Pharmacokinetics of fluoroquinolones
Ingestion of fluoroquinolones with calcium or other divalent cations such as aluminium - or magnesium containing antacids, or dietary supplements containing iron or zinc can reduce the absorption
→ 2 hours apart
→ best on empty stomach
Adverse effects of fluoroquinolones
- Nausea, vomiting and diarrhoea
- Increase risk of C. diff colitis as they clear the bowel flora, especially ciprofloxacin
- Headache and dizziness or lightheadness may occur → patients with CNS disorders such as epilepsy should be treated cautiously
- Phototoxicity
- Increased risk of tendinitis or tendon rupture
- Not recommended for infants or children < 18 years of age → joint problems (arthropathy)
- May prolong the QTc interval
- Peripheral neuropathy
Contraindications in fluoroquinolone
- Myasthenia gravis due to exacerbation of muscle weakness
2. Pregnancy (cat C) and breastfeeding
Drug interactions with fluoroquinolones
- Increase serum levels of theophylline by inhibiting its metabolism
- Increase serum levels of warfarin and cyclosporin
Types of folate synthesis inhibitors
- Sulfonamides
- Trimethoprim
- Cotrimoxazole
MOA of sulfonamides
Competitive inhibitors of dihydropteroate synthase (the bacterial enzyme responsible for the incorporation of para-aminobenzoic acid (PABA) into dihydropteroic acid, the immediate precursor of folic acid)

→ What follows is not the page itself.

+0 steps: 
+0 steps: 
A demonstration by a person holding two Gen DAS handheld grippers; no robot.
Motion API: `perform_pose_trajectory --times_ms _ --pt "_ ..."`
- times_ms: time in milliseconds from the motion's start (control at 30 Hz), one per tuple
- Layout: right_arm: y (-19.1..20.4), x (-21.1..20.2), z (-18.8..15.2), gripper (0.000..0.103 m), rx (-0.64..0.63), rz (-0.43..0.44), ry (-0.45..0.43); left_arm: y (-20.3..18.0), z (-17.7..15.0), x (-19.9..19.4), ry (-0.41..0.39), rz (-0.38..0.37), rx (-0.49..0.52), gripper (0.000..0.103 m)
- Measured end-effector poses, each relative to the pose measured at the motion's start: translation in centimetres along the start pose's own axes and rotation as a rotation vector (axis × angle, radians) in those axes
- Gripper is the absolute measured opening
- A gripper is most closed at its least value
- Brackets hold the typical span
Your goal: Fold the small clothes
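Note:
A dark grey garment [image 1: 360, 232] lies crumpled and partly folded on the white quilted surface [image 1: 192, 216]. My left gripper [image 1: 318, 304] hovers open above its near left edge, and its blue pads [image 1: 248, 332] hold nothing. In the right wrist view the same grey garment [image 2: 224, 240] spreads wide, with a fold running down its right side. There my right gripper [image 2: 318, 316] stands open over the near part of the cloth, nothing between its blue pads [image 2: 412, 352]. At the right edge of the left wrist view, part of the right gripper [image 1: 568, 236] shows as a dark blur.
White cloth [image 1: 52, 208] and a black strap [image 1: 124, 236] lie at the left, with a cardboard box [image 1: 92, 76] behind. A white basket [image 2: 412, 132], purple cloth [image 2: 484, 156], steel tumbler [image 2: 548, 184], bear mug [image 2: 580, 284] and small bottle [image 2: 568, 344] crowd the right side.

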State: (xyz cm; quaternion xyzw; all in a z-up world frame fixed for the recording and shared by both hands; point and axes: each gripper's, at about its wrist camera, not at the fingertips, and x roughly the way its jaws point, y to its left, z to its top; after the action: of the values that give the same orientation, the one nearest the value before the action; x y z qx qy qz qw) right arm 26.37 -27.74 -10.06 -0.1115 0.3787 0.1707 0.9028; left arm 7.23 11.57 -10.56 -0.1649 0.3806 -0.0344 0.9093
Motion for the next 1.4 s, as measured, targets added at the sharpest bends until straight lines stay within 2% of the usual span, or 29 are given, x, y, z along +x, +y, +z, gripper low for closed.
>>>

→ bacteriostatic against microorganisms that synthesize their own folic acid
Adverse effects of sulfonamides
- Crystalluria → nephrotoxicity
- Hypersensitivity → rashes, angioedema, Stevens-Johnson syndrome
- Hematopoietic disturbances → Hemolytic anemia in G6PD deficiency, thrombocytopenia
- Kernicterus
Drug potentiation with sulfonamides
Transient potentiation of the anticoagulant effect of warfarin results in the displacement from binding sites on serum albumin have been reported in patients receiving both sulfamethoxazole and warfarin → increased monitoring
Contraindications in sulfonamides
Danger of kernicterus → avoid in newborns and infants less than 2 months of age, as well as pregnant women at term
MOA of trimethoprim
Inhibits the reduction of dihydrofolic acid by dihydrofolate reductase to its active form → decrease availability of tetrahydrofolate cofactors required for purine, pyrimidine, and amino acid synthesis
Resistance to trimethoprim
- Resistance in gram - bacteria is due to the presence of an altered dihydrofolate reductase that has lower affinity for trimethoprim
- Efflux pumps and decreased permeability to the drug may play a role
Adverse effects of trimethoprim
Folic acid deficiency → megaloblastic anemia, leukopenia, granulocytopenia, especially in pregnant patients and those having very poor diets
Effects can be reversed with simultaneous administration of folinic acid, not dihydrofolic acid
MOA of cotrimoxazole (trimethoprim + sulfamethoxazole)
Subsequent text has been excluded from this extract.